### Problem description
Search string "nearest": state how many lines in the material below contain it, and nothing else.

### Information shown

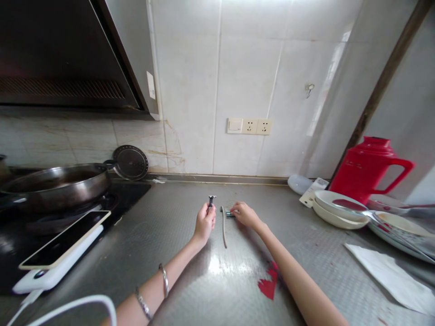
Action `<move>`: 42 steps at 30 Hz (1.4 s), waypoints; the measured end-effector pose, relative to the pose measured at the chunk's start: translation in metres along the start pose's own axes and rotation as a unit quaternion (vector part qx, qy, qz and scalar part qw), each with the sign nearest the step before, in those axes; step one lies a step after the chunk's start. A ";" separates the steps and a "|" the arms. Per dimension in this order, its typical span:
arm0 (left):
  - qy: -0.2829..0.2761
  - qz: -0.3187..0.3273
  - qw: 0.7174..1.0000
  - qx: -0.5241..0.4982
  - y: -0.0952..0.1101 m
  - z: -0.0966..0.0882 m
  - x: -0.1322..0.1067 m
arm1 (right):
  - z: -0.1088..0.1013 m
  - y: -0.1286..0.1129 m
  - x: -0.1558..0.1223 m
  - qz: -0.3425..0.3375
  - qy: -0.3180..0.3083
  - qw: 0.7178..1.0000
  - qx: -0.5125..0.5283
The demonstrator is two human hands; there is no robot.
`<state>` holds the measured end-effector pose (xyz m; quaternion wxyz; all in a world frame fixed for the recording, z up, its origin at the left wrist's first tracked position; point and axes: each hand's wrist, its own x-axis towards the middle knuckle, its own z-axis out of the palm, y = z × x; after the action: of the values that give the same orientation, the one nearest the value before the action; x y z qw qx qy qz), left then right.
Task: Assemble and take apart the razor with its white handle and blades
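In the head view my left hand (205, 222) is closed around a small black tool with a silver T-shaped head (212, 198), like a razor; it stands upright above the counter. My right hand (245, 214) rests low on the worktop, its fingers closed on the end of a small, dark green, shiny cylinder (229, 214). Its exact kind is too small to make out. Between the two hands lies a thin grey cord-like piece (224, 230), roughly pointing toward me. Red paper-like scraps (268, 287) lie beside my right forearm.
At left, a pan (57, 183) sits on the stove, with a phone (66, 240) on a white power bank nearer me. A red thermos jug (365, 170), stacked bowls (336, 213) and a white tissue (387, 276) occupy the right. Wall sockets (257, 127) are behind the counter.
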<state>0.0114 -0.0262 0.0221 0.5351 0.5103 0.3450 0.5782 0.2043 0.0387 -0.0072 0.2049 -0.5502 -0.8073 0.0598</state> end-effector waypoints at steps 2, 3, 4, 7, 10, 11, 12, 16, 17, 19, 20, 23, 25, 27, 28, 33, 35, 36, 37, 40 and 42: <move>-0.002 -0.001 1.000 0.000 0.000 0.000 0.000 | -0.001 -0.001 -0.001 0.004 0.009 1.000 0.002; -0.004 -0.001 1.000 0.001 0.000 0.000 0.000 | -0.001 -0.002 -0.001 0.006 0.013 1.000 0.002; -0.005 0.000 1.000 0.001 -0.001 0.000 0.000 | -0.002 -0.003 -0.002 0.008 0.014 1.000 0.003; -0.004 0.001 1.000 0.003 -0.002 0.000 0.000 | -0.002 -0.005 -0.003 0.019 0.014 1.000 0.004; -0.002 0.004 1.000 0.006 -0.002 0.000 0.001 | -0.003 -0.006 -0.003 0.026 0.009 1.000 0.000; -0.002 0.005 1.000 0.008 -0.002 0.000 0.001 | -0.003 -0.007 -0.003 0.028 0.008 1.000 0.000; -0.001 0.006 1.000 0.010 -0.003 0.000 0.001 | -0.003 -0.007 -0.003 0.028 0.006 1.000 0.001; -0.003 0.008 1.000 0.010 -0.003 0.000 0.001 | -0.003 -0.005 -0.004 0.030 0.006 0.999 0.010; -0.003 0.008 1.000 0.009 -0.003 0.000 0.000 | -0.003 -0.005 -0.004 0.030 0.007 0.999 0.011; -0.004 0.005 1.000 0.005 -0.002 0.000 0.000 | -0.002 -0.003 -0.005 0.027 0.011 0.999 0.012; -0.003 0.003 1.000 0.003 -0.001 0.000 -0.001 | -0.002 -0.002 -0.005 0.023 0.017 0.999 0.014; -0.001 -0.001 1.000 -0.001 0.000 0.001 -0.002 | -0.004 0.000 -0.005 0.012 0.047 0.998 0.047; -0.001 -0.001 1.000 0.000 0.001 0.001 -0.002 | -0.006 0.001 -0.005 0.003 0.063 0.993 0.104; -0.001 -0.001 1.000 0.004 0.001 0.001 -0.002 | -0.009 0.000 -0.005 -0.009 0.079 0.982 0.169; -0.001 -0.001 1.000 0.006 0.001 0.002 -0.002 | -0.011 -0.001 -0.005 -0.015 0.088 0.977 0.196; -0.002 -0.001 1.000 0.012 0.002 0.002 -0.004 | -0.016 -0.006 -0.003 -0.032 0.118 0.955 0.268; -0.002 -0.002 1.000 0.011 0.002 0.003 -0.005 | -0.016 -0.010 -0.002 -0.029 0.125 0.948 0.290; -0.002 -0.002 1.000 0.011 0.001 0.003 -0.005 | -0.017 -0.012 -0.001 -0.025 0.128 0.944 0.304; -0.002 -0.001 1.000 0.012 0.000 0.003 -0.005 | -0.017 -0.014 -0.001 -0.019 0.130 0.938 0.322; 0.005 0.008 1.000 0.017 -0.003 0.002 -0.004 | -0.018 -0.024 0.000 0.009 0.140 0.914 0.380; 0.018 0.015 0.999 0.023 -0.006 0.002 -0.004 | -0.021 -0.031 -0.001 0.021 0.145 0.902 0.405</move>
<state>0.0143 -0.0292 0.0162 0.5080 0.5169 0.3603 0.5873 0.1859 0.0235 0.0213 0.5239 -0.4389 -0.6631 0.3053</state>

### Task response
2